A Guide to the Core Muscles

The Core is composed of as many as 35 different muscle groups connecting into the pelvis from the spine and hip area. It is incorporated in almost every movement of the human body. Not only does a conditioned core make you look good, it is the main group of muscles that support you in an upright position. Your erect posture results from these three main muscle groups of the abdominal core:

Rectus Adomimus

Rectus Adominus

Commonly referred to as “abs” or “six-pack” or “washboard”, this flat muscle runs the entire length of the abdomen. It connects just under the pectoralis group on top and at the front of the pelvis on the bottom. Its main purpose is to hold in the internal organs and allow the spinal column to flex forward giving us the ability to bend forward at the waist.


Comprised of the external and internal obliques, these two muscle groups run the whole length of the chest from collarbone to the pelvis. Laterally they start on each side of the Rectus Adominus and wrap around the waist terminating midway down the spine to just above the buttocks (the gluteus maximus). As their name suggests, the internal obliques lie deeper underneath the external obliques.

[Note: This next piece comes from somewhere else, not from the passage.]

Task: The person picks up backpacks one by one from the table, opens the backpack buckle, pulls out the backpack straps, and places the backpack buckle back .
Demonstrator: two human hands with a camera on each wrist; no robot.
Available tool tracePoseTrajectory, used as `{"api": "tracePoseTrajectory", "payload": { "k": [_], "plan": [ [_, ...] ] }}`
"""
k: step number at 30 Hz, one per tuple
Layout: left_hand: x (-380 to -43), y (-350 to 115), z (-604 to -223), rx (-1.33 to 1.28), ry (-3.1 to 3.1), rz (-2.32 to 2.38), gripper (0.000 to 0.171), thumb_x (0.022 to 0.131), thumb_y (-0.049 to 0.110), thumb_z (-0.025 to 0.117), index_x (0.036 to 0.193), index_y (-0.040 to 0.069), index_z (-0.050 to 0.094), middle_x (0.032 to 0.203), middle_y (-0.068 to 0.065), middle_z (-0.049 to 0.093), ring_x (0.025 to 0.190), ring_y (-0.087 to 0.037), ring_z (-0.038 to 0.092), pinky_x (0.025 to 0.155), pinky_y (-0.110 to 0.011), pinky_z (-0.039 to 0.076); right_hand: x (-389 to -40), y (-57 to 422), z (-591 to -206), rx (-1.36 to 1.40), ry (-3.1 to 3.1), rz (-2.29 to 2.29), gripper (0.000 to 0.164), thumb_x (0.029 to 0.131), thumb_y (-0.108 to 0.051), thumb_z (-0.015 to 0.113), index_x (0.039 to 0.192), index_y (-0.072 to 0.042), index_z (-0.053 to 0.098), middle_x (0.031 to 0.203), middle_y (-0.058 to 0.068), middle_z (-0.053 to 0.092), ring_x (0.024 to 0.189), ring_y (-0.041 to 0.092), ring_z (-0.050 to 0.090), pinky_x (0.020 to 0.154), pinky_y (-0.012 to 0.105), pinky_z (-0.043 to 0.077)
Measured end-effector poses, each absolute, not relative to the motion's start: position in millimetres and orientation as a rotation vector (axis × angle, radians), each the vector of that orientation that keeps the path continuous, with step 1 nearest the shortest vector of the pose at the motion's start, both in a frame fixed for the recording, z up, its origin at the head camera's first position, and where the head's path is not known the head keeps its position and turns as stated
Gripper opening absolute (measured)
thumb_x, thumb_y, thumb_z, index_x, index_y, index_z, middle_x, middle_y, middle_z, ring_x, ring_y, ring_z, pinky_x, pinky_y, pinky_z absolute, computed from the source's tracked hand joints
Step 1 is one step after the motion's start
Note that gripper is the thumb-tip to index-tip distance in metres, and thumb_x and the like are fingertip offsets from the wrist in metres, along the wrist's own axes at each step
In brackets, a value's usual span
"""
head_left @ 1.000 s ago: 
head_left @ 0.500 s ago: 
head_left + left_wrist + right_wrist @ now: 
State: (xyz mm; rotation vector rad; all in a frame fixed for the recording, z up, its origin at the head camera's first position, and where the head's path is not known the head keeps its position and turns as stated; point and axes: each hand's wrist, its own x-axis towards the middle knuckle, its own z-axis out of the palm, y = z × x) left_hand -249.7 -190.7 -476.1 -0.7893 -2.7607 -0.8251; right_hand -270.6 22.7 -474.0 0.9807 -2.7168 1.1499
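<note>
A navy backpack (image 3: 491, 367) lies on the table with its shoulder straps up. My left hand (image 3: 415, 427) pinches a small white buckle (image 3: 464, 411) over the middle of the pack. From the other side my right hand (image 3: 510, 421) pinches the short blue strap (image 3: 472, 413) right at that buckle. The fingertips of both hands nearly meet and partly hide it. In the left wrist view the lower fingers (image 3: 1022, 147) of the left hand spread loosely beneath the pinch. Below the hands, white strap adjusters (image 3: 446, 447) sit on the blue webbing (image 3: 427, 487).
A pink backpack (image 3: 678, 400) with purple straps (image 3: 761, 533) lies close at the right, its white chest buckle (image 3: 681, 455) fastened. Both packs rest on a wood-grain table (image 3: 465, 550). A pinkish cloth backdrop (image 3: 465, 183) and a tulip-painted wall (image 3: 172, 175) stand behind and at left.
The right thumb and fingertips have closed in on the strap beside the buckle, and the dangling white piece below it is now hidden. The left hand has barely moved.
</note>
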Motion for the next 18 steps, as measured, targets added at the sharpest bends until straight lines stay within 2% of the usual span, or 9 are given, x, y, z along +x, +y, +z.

Both obliques allow us to bend sideways and rotate our trunk in both directions. In addition, the obliques, like the rectus abdominus, also compress and hold the internal organs. The obliques are also responsible in assisting with digestion and are the muscles used when we forcibly exhale along with aiding with good erect posture.


The intercostals muscles run between the ribs and make up the wall of the chest cavity. As with many of the other muscle groups these too also break down into both internal and external.

External – This part of the intercostals are located on the outside of the ribs and function to increase the size of the thoracic cavity – the area from the neck to the diaphragm when contracted. They also assist with normal and forced inhalation.

Internal – The internal intercostals are located on the inside of the ribs and do just the opposite – they make the thoracic cavity smaller when contracted and assist with exhalation, both normal and forced.

Building Core Muscles

While there are dozens of exercises that can build up the abdominal core, these are the basics ones to start with:

Rectus Adominus – crunches or sit-ups
Obliques – side bends and decline oblique crunches
Intercoastals – trunk twists

The exercises include basic weight lifting to strengthen the hip muscles to isometric exercises for the back extensors, abdominals, and lateral trunk muscle.

While having a “six-pack” is the dream of many people, they are far more than for the attraction of the opposite sex. Not only do they serve to make the core more flexible, but also add stability to the posture.